RI President-elect Sakuji Tanaka will ask Rotarians to build Peace Through Service in 2012-13.
Posted by Pierre Rossouw
on May 5, 2012
RI President-elect Sakuji Tanaka
Tanaka unveiled the RI theme during the opening plenary session of the 2012 International Assembly, a training event for incoming Rotary district governors.
"Peace, in all of the ways that we can understand it, is a real goal and a realistic goal for Rotary," he said. "Peace is not something that can only be achieved through agreements, by governments, or through heroic struggles. It is something that we can find and that we can achieve, every day and in many simple ways."
Peace has different meanings for different people, Tanaka said.
"No definition is right, and no definition is wrong," he said. "However we use the word, this is what peace means for us.
"No matter how we use, or understand the word, Rotary can help us to achieve it," he added.
Tanaka, a businessman from the greater Tokyo metropolitan area, shared how becoming a Rotarian broadened his understanding of the world. After joining the Rotary Club of Yashio, in 1975, he said, he began to realize that his life's purpose was not to make more money, but to be useful to other people.
"I realized that by helping others, even in the simplest of ways, I could help to build peace," Tanaka said.
He noted that the Japanese tradition of putting the needs of society above the needs of the individual helped his country rebuild after the tsunami and earthquake in March.
"This is a lesson that I think the whole world can learn from, in a positive way. When we see the needs of others as more important than our own needs -- when we focus our energies on a shared goal that is for the good of all -- this changes everything," he said. "It changes our priorities in a completely fundamental way. And it changes how we understand the idea of peace."

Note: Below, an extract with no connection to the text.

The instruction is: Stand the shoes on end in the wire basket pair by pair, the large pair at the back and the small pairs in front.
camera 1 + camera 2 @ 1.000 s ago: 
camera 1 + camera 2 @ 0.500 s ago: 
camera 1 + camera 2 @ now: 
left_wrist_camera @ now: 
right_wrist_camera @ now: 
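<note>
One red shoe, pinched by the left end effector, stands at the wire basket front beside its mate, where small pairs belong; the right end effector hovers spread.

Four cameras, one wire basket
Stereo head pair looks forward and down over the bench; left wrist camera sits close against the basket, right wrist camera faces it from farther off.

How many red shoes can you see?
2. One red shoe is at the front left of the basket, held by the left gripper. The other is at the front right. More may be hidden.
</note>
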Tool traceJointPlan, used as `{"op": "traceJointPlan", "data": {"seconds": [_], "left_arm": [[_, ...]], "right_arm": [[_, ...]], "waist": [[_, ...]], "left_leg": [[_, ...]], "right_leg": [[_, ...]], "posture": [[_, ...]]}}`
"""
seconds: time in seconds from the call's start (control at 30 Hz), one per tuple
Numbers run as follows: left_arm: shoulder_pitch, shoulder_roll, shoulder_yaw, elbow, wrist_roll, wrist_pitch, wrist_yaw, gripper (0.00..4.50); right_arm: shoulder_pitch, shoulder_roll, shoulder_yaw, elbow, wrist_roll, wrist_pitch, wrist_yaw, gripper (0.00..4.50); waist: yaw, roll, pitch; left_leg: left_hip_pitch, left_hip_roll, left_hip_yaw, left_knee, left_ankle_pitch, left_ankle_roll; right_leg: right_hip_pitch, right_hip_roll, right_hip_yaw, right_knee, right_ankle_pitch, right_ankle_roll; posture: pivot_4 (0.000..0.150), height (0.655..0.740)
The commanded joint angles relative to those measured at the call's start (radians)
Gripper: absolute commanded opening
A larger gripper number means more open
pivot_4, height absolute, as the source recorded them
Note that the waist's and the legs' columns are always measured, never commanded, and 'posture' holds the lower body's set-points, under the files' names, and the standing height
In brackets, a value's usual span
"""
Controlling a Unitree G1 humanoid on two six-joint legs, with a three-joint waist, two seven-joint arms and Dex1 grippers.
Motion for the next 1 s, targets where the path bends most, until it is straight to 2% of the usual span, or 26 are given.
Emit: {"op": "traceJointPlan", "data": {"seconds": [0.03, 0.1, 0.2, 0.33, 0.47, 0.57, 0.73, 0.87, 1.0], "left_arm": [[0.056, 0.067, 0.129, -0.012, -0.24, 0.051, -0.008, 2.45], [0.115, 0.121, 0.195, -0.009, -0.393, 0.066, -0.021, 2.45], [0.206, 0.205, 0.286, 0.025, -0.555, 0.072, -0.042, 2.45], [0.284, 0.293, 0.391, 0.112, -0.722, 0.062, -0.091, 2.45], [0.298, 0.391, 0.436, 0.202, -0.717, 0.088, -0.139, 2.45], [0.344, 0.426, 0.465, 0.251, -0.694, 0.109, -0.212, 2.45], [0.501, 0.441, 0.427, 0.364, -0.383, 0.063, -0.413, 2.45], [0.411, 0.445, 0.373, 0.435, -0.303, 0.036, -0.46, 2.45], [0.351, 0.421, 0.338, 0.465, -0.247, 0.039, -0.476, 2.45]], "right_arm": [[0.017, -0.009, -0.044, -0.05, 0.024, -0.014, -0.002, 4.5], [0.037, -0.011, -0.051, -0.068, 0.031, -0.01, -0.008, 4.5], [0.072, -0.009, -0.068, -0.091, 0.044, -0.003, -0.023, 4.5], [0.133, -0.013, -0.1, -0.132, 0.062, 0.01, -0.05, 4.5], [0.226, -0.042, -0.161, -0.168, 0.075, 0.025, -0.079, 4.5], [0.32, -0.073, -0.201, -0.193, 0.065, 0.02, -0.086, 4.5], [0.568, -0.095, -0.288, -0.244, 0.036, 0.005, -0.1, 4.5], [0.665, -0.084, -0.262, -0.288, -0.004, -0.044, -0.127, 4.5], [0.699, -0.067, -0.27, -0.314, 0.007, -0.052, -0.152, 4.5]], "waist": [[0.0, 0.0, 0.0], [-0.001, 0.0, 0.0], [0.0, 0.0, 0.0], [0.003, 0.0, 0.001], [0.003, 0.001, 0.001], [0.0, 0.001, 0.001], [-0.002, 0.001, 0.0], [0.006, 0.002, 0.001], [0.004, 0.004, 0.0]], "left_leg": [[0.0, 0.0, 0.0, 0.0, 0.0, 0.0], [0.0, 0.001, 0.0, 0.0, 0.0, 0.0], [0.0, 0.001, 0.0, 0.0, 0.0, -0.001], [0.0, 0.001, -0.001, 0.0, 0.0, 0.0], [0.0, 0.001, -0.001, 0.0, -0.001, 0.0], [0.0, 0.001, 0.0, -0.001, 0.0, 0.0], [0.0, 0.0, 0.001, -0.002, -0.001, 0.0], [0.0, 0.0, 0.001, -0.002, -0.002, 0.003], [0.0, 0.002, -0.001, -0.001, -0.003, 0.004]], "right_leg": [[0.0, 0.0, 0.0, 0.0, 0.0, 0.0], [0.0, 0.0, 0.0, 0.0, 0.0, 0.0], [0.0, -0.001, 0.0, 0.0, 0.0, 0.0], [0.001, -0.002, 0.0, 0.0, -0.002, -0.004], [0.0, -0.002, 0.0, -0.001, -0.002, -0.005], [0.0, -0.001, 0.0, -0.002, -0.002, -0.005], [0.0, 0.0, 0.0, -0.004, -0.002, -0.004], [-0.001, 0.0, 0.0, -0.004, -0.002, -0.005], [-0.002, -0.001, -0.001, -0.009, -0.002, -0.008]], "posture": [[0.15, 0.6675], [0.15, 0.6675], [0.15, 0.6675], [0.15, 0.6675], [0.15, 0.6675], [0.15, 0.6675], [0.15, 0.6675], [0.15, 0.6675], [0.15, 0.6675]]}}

Tanaka will ask Rotarians to focus their energy on supporting the three priorities of the RI Strategic Plan , he said. He added that he will ask the incoming leaders to promote three Rotary peace forums, to be held in Hiroshima, Japan; Berlin; and Honolulu, Hawaii, USA.
“In Rotary, our business is not profit. Our business is peace,” he said. “Our reward is not financial, but the happiness and satisfaction of seeing a better, more peaceful world, one that we have achieved through our own efforts.”